### WHAT THIS TASK INVOLVES
Only the number is wanted: state how many lines of the data below contain the word "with".

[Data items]
____________

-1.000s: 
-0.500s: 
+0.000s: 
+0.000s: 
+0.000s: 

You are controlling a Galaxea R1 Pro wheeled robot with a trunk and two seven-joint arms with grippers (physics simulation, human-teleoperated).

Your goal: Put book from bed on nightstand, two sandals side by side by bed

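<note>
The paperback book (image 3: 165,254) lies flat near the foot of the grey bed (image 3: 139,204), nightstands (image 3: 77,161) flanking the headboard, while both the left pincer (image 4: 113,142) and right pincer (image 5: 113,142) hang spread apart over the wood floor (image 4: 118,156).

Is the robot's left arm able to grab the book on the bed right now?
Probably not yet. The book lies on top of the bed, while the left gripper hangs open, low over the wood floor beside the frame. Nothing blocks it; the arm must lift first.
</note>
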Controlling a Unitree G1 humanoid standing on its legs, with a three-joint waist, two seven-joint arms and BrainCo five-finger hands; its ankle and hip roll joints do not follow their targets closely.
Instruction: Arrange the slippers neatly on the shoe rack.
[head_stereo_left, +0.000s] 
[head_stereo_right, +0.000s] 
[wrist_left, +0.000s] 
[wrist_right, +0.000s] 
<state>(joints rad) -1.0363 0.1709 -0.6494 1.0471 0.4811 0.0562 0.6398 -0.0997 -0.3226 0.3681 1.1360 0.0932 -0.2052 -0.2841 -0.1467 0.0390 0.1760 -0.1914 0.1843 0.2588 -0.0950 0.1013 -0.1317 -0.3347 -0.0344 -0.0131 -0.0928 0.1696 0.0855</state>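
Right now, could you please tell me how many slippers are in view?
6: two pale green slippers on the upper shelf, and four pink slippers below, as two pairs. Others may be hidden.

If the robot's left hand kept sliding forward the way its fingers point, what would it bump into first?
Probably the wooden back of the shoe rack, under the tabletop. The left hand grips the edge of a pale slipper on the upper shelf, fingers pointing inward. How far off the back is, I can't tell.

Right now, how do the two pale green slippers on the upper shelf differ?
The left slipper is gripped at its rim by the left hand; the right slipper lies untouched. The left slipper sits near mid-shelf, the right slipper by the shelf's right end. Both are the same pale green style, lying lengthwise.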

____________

### TASK RESULT
2